When a line of the entries contains the word "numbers", report that line.

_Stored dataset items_

☆ ☆ ☆ ☆

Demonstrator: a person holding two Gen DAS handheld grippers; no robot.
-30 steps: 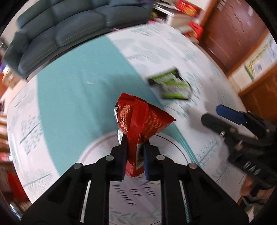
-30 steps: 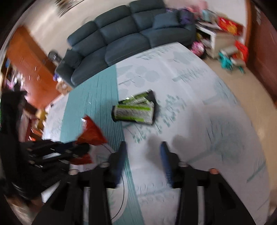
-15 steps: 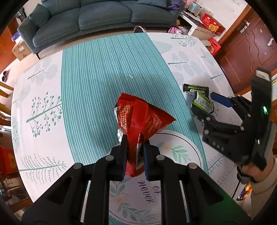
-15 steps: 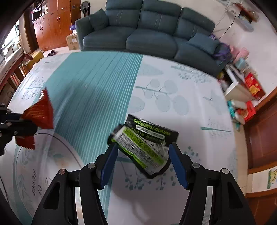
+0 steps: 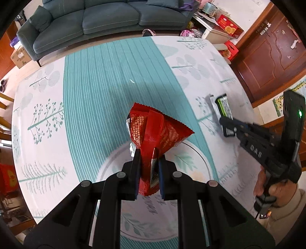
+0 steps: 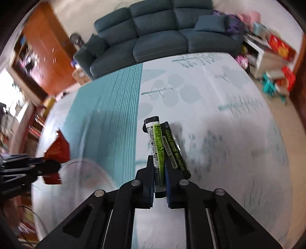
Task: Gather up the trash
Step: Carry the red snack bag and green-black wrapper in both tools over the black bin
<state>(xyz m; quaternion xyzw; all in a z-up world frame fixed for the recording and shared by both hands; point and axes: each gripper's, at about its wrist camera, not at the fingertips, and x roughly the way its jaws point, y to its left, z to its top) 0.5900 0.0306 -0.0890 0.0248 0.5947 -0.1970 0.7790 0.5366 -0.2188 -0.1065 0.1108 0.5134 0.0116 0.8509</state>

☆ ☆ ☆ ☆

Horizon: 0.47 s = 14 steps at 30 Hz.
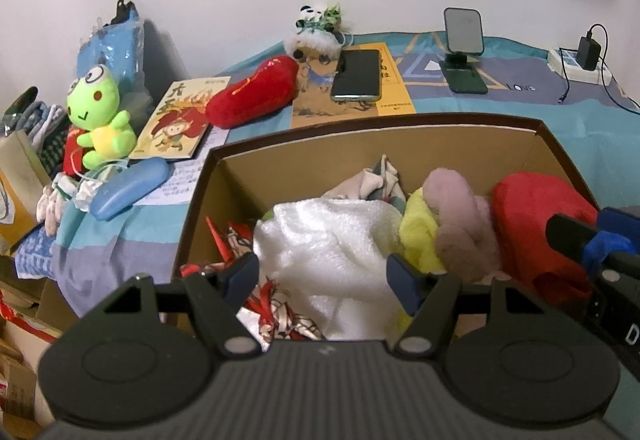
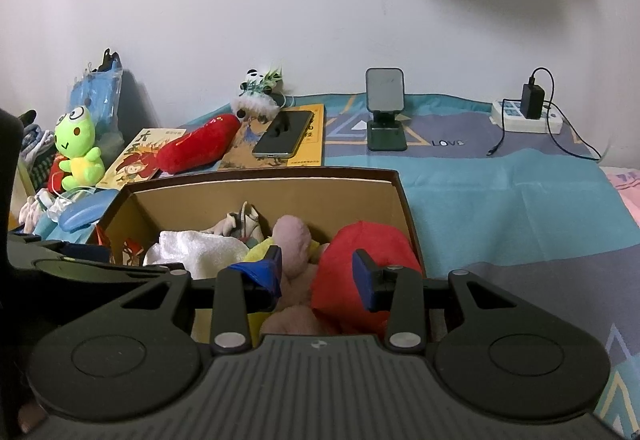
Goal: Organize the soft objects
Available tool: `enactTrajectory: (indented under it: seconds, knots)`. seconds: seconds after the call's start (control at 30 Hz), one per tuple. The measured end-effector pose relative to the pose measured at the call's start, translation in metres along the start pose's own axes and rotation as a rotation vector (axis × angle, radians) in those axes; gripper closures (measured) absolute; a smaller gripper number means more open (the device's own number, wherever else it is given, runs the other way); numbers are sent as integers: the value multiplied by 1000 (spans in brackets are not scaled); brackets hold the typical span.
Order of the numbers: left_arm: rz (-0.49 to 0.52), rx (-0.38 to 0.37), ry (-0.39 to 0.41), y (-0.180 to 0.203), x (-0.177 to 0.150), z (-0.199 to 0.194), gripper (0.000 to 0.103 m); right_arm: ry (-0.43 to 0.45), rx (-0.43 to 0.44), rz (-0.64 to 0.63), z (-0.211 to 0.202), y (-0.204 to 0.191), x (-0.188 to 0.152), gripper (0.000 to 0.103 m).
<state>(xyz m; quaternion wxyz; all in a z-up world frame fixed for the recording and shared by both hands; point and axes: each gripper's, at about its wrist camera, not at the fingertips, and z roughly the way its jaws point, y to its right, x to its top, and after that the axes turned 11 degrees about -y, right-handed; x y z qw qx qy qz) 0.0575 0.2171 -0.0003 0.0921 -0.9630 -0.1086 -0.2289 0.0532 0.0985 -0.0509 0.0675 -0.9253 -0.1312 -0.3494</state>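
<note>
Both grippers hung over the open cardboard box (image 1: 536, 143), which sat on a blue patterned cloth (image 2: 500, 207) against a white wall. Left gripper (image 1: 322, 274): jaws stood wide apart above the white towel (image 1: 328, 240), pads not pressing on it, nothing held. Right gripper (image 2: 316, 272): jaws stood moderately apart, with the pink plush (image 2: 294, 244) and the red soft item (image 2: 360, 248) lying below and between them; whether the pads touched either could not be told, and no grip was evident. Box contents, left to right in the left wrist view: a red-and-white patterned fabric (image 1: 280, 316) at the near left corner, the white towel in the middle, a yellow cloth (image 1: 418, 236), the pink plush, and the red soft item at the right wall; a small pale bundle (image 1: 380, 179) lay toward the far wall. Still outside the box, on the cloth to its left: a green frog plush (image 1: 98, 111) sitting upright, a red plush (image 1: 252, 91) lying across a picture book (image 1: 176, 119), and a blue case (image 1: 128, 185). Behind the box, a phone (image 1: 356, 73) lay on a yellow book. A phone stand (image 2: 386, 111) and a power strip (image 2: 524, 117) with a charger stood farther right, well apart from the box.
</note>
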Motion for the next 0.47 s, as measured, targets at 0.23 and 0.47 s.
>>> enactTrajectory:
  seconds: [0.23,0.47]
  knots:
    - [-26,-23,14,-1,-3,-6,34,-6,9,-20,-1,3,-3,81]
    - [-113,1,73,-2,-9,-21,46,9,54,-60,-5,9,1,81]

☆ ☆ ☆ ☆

_Task answer_
Available tool: `enactTrajectory: (indented under it: seconds, knots)`. seconds: seconds after the call's start (control at 30 Hz), one per tuple. The measured end-effector pose relative to the pose measured at the call's start, translation in metres along the start pose's own axes and rotation as a rotation vector (axis × angle, radians) in those axes; gripper closures (measured) absolute; a smaller gripper number means more open (the device's own number, wherever else it is given, runs the other way); numbers are sent as integers: the value multiplied by 1000 (spans in brackets are not scaled); brackets hold the typical span.
Order of the numbers: left_arm: rz (-0.49 to 0.52), rx (-0.38 to 0.37), ry (-0.39 to 0.41), y (-0.180 to 0.203), x (-0.177 to 0.150), z (-0.199 to 0.194), gripper (0.000 to 0.103 m); right_arm: ry (-0.43 to 0.45), rx (-0.43 to 0.44), rz (-0.64 to 0.63), z (-0.211 to 0.202), y (-0.204 to 0.191), x (-0.188 to 0.152), gripper (0.000 to 0.103 m).

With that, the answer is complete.